**EXERCISE PROMPT**
Give back, exactly as written, the lines of the listing from the top through the line holding "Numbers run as", and nothing more. Exclude pictures.

**SOURCE MATERIAL**
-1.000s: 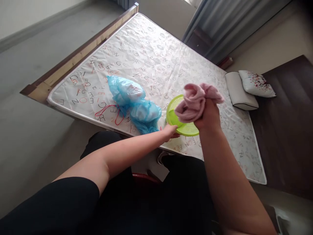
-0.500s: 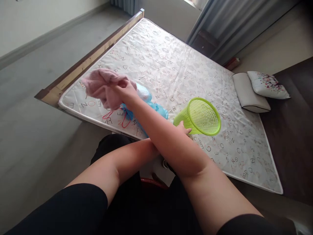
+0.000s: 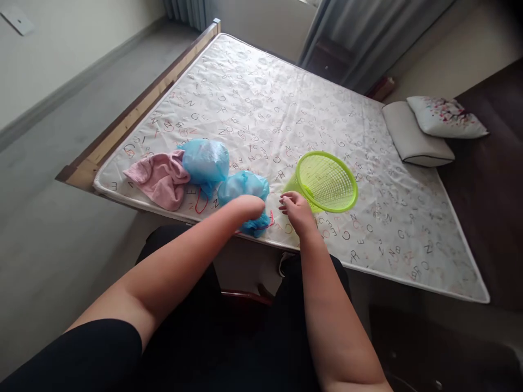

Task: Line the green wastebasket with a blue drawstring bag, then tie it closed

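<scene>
In the head view, the left hand (image 3: 249,207) is at the middle of the frame, resting on the lower of two blue plastic bags (image 3: 244,191). Its fingers are curled down over the bag, but if they really pinch it I cannot tell. The right hand (image 3: 296,209) is just to the right of it, loosely closed and holding nothing that I can see. It is near the narrow base of the green basket (image 3: 327,181). The basket lies on its side on the mattress (image 3: 286,109), its long axis going up and to the right from this hand, the mouth turned away. The pink cloth (image 3: 157,177) lies at left, beside the upper bag.
</scene>
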Available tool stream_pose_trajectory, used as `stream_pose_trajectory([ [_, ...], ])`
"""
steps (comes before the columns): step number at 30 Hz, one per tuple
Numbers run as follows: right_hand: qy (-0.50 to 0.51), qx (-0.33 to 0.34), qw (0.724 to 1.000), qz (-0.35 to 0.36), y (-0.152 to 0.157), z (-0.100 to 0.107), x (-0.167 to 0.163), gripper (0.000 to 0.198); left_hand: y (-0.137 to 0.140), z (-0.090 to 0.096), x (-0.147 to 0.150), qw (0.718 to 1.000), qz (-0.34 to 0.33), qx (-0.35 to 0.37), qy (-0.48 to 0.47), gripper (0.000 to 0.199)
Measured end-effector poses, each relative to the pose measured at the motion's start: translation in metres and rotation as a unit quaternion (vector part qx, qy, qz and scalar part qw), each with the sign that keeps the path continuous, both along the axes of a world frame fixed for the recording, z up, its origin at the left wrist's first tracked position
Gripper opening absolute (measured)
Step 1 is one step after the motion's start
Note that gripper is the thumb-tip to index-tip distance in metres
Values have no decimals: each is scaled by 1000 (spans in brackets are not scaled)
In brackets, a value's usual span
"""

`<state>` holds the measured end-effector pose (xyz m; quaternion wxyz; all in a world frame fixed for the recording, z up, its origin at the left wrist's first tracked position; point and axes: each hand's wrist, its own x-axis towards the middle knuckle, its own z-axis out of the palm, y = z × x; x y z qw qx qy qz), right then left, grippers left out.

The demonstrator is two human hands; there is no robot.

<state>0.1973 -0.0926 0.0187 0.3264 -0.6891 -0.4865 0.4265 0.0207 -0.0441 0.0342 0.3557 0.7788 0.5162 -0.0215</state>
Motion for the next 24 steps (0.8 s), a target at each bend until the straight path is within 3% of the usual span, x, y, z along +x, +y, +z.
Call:
stream_pose_trajectory([
  [3,-172,-96,966,168,9,-21,16,28,8,7,-41,991,-40,-51,120,7],
  [5,-215,-133,936,245,12,-36,17,22,8,2,-56,990,0,-43,133,21],
  [7,-220,-149,920,288,11,-52,11,23,5,-14,-58,990,7,-58,128,45],
  [9,-232,-154,904,325,7,-66,4,36,2,-38,-48,988,-22,-82,131,68],
  [10,-238,-152,897,341,6,-71,1,40,2,-50,-41,986,-33,-90,137,71],
  [11,-243,-149,891,353,4,-74,-2,42,3,-61,-33,984,-37,-96,145,64],
  [14,-247,-133,883,375,7,-76,-9,39,10,-82,-15,981,-21,-100,162,16],
  [15,-247,-125,884,376,10,-74,-10,38,15,-84,-13,983,-15,-95,156,8],
  [17,-246,-102,897,352,17,-69,-11,32,24,-82,-13,989,-10,-73,128,11],
  [21,-226,-44,955,189,31,-57,-9,30,44,-65,-23,999,48,-1,-25,29],
  [24,-183,-5,976,117,33,-51,-4,37,53,-56,-28,965,155,40,-206,36],
])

**RESPONSE BOX**
-1.000s: 
-0.500s: 
+0.000s: 

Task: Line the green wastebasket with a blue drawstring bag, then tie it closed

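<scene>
In the head view, the left hand (image 3: 249,207) is at the middle of the frame, resting on the lower of two blue plastic bags (image 3: 244,191). Its fingers are curled down over the bag, but if they really pinch it I cannot tell. The right hand (image 3: 296,209) is just to the right of it, loosely closed and holding nothing that I can see. It is near the narrow base of the green basket (image 3: 327,181). The basket lies on its side on the mattress (image 3: 286,109), its long axis going up and to the right from this hand, the mouth turned away. The pink cloth (image 3: 157,177) lies at left, beside the upper bag.
</scene>
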Available tool stream_pose_trajectory, used as `stream_pose_trajectory([ [_, ...], ])`
"""
steps (comes before the columns): step number at 30 Hz, one per tuple
Numbers run as follows: right_hand: qy (-0.50 to 0.51), qx (-0.33 to 0.34), qw (0.724 to 1.000), qz (-0.35 to 0.36), y (-0.152 to 0.157), z (-0.100 to 0.107), x (-0.167 to 0.163), gripper (0.000 to 0.198); left_hand: y (-0.137 to 0.140), z (-0.090 to 0.096), x (-0.147 to 0.150), qw (0.718 to 1.000), qz (-0.34 to 0.33), qx (-0.35 to 0.37), qy (-0.48 to 0.47), gripper (0.000 to 0.199)

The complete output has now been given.